### Data segment
= Beginning of Section =
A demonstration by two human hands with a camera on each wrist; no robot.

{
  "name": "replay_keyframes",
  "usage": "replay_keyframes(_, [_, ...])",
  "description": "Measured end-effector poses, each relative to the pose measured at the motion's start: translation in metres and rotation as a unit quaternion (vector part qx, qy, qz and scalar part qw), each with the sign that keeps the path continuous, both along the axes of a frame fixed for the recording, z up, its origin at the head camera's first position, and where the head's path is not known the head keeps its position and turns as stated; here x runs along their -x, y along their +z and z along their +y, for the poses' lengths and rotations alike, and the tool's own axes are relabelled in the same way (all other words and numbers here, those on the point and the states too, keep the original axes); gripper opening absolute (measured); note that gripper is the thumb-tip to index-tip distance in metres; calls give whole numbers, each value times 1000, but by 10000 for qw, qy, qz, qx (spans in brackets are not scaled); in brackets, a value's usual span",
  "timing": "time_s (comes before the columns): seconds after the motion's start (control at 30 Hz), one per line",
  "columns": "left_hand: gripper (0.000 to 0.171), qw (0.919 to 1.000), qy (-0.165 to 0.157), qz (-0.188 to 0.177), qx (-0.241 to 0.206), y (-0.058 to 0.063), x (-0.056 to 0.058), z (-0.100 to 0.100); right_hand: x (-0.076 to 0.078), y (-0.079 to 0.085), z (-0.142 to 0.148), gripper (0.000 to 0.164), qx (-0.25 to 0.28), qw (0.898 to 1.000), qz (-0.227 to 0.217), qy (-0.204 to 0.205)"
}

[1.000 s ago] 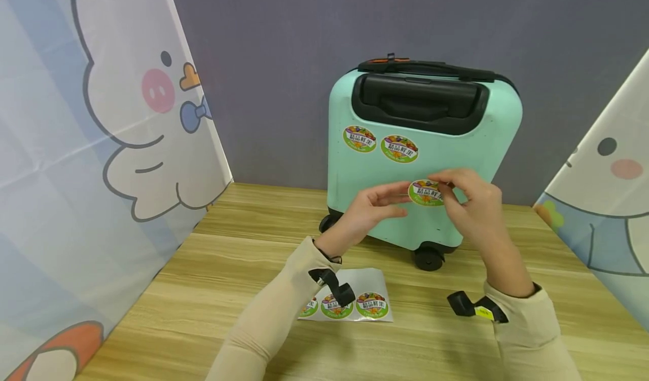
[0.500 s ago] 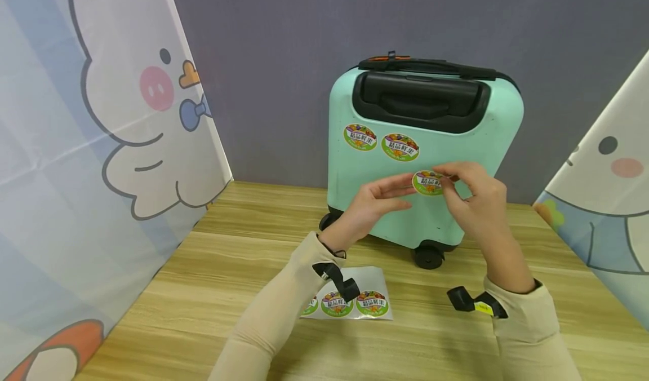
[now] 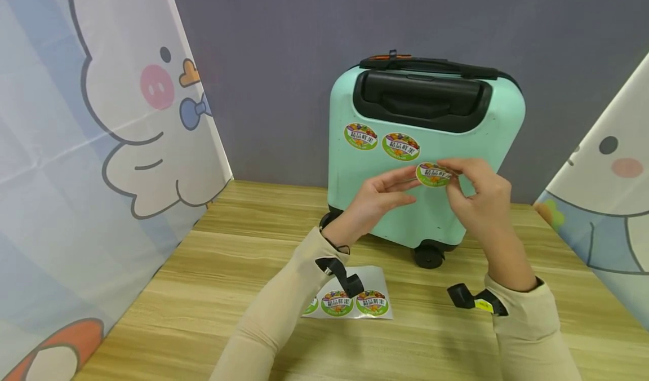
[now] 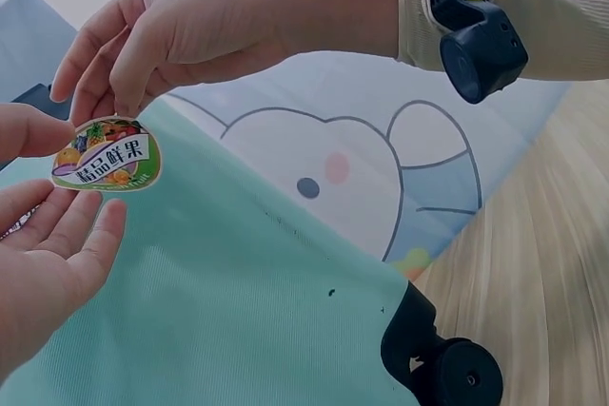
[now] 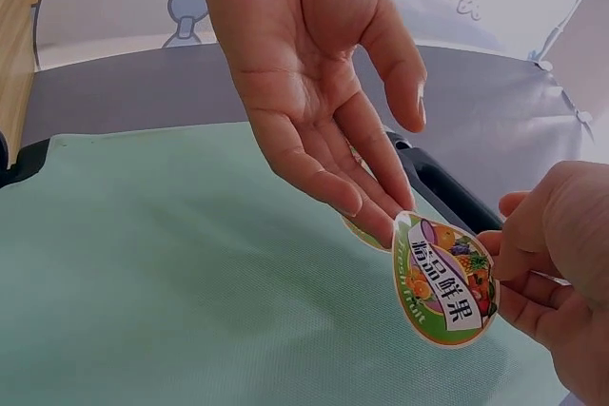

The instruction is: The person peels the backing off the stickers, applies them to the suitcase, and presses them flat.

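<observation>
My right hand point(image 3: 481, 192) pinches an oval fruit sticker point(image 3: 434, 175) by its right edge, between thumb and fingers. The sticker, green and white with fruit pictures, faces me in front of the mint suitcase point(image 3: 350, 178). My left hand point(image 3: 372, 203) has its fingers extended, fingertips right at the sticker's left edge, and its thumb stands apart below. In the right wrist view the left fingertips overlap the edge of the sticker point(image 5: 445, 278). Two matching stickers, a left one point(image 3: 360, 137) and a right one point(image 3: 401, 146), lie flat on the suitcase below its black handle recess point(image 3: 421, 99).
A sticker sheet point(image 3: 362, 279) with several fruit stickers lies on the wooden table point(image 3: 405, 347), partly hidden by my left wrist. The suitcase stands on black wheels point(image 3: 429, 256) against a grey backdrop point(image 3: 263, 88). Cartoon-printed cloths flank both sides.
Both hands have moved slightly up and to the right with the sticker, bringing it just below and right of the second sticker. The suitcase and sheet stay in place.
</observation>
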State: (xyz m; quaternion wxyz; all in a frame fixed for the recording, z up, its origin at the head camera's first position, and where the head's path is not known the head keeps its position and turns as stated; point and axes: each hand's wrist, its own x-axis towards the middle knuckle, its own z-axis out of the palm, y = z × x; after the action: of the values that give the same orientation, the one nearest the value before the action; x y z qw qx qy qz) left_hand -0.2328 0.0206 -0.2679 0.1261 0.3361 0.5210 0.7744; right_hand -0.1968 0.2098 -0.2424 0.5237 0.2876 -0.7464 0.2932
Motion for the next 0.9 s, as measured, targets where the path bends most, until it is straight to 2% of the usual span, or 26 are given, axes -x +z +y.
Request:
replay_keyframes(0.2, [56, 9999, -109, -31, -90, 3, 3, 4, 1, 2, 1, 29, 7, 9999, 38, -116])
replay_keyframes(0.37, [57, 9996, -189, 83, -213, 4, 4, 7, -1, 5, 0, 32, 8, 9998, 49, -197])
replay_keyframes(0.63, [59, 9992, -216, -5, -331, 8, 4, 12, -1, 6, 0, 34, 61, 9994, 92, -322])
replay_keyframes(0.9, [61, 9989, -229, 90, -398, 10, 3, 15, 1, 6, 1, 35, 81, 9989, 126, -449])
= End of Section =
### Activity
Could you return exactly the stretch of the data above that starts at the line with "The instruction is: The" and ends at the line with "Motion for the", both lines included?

### Answer space
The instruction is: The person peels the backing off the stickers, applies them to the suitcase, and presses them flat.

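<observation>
My right hand point(image 3: 481, 192) pinches an oval fruit sticker point(image 3: 434, 175) by its right edge, between thumb and fingers. The sticker, green and white with fruit pictures, faces me in front of the mint suitcase point(image 3: 350, 178). My left hand point(image 3: 372, 203) has its fingers extended, fingertips right at the sticker's left edge, and its thumb stands apart below. In the right wrist view the left fingertips overlap the edge of the sticker point(image 5: 445, 278). Two matching stickers, a left one point(image 3: 360, 137) and a right one point(image 3: 401, 146), lie flat on the suitcase below its black handle recess point(image 3: 421, 99).
A sticker sheet point(image 3: 362, 279) with several fruit stickers lies on the wooden table point(image 3: 405, 347), partly hidden by my left wrist. The suitcase stands on black wheels point(image 3: 429, 256) against a grey backdrop point(image 3: 263, 88). Cartoon-printed cloths flank both sides.
Both hands have moved slightly up and to the right with the sticker, bringing it just below and right of the second sticker. The suitcase and sheet stay in place.
</observation>
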State: (xyz m; quaternion wxyz; all in a frame fixed for the recording, z up, its origin at the head camera's first position, and where the head's path is not known the head keeps its position and turns as stated; point and axes: each hand's wrist, its own x-axis towards the middle knuckle, its own z-axis out of the palm, y = z × x; after the action: of the values that give the same orientation, the one nearest the value before the action; x y z qw qx qy qz) left_hand -0.2328 0.0206 -0.2679 0.1261 0.3361 0.5210 0.7744; right_hand -0.1968 0.2098 -0.2424 0.5237 0.2876 -0.7464 0.2932
Motion for the next 0.9 s, as measured, targets where the path bends most, until it is straight to 2% of the usual span, or 26 are given, axes -x +z +y.

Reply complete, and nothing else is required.